_THE PROBLEM_
Going line by line through the listing below, count those with the string "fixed" and answer with the number alone.

--- RAW DATA Enclosed Below ---

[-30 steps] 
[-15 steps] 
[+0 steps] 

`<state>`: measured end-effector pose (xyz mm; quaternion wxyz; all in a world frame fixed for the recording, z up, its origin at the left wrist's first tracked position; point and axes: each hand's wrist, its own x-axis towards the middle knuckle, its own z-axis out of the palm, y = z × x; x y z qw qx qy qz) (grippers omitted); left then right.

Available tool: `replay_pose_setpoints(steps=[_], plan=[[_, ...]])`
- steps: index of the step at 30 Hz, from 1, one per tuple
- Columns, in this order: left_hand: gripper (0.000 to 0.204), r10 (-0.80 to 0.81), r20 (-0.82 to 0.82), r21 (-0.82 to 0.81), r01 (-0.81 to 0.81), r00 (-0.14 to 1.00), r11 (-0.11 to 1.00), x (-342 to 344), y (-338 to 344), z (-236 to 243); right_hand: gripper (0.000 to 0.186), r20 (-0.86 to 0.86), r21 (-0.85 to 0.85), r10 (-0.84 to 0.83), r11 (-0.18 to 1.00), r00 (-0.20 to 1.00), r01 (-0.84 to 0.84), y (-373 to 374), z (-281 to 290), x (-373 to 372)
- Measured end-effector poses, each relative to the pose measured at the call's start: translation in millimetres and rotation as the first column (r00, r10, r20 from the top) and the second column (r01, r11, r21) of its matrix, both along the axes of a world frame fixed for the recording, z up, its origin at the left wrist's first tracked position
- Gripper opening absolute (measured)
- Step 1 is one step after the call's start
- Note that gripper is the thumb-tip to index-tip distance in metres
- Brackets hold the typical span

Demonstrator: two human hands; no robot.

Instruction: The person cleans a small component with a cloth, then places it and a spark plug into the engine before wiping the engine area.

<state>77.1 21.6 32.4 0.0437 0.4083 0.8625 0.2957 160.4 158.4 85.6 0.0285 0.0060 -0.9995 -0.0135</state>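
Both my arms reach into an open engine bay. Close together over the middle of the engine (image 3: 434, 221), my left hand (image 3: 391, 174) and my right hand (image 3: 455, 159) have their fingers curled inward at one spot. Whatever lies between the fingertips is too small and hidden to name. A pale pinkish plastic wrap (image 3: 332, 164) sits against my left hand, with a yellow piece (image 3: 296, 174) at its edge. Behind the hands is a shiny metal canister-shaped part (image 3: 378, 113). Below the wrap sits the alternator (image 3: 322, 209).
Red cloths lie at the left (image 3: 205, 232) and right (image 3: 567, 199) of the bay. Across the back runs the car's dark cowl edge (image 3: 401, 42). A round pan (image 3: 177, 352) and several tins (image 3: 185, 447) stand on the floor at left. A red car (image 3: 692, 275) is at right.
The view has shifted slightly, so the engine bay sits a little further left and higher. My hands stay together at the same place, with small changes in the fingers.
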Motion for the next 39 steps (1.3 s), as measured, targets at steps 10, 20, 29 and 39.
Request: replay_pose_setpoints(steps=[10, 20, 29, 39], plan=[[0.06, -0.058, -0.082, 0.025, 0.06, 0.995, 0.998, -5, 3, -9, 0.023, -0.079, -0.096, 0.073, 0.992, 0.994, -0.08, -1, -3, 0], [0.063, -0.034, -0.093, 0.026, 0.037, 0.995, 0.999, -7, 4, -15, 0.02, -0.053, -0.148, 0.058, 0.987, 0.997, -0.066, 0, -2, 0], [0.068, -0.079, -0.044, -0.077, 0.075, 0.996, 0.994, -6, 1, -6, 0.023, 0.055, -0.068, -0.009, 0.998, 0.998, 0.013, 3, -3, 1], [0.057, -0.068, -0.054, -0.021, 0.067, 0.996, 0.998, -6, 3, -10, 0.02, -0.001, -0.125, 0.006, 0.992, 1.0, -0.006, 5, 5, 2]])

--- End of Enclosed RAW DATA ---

_WRITTEN REPLY_
2